• [Problem description]: Beginning with the opening line, set down each line of the material below exactly, stopping once the line with "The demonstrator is" is done.

• [Collected data]:
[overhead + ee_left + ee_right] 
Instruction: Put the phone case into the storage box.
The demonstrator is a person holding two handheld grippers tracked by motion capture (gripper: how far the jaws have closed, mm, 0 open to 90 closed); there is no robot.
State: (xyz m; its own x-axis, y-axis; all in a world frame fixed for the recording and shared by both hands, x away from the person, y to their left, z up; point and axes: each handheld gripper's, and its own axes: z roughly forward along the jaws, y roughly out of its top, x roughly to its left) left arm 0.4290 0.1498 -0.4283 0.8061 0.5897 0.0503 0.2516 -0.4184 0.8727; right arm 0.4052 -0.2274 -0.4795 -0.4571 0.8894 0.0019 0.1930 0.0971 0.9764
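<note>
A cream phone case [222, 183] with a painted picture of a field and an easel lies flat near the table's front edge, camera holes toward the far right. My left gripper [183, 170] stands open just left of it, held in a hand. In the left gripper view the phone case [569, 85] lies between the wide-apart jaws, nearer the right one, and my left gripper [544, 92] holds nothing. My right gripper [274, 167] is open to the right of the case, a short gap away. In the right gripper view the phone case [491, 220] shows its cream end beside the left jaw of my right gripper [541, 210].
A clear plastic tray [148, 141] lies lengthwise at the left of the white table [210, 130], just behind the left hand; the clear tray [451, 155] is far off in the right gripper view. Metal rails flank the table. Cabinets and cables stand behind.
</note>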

• [Answer section]:
[overhead + ee_left + ee_right] 
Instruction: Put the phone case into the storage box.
The demonstrator is a person holding two handheld grippers tracked by motion capture (gripper: how far the jaws have closed, mm, 0 open to 90 closed); there is no robot.

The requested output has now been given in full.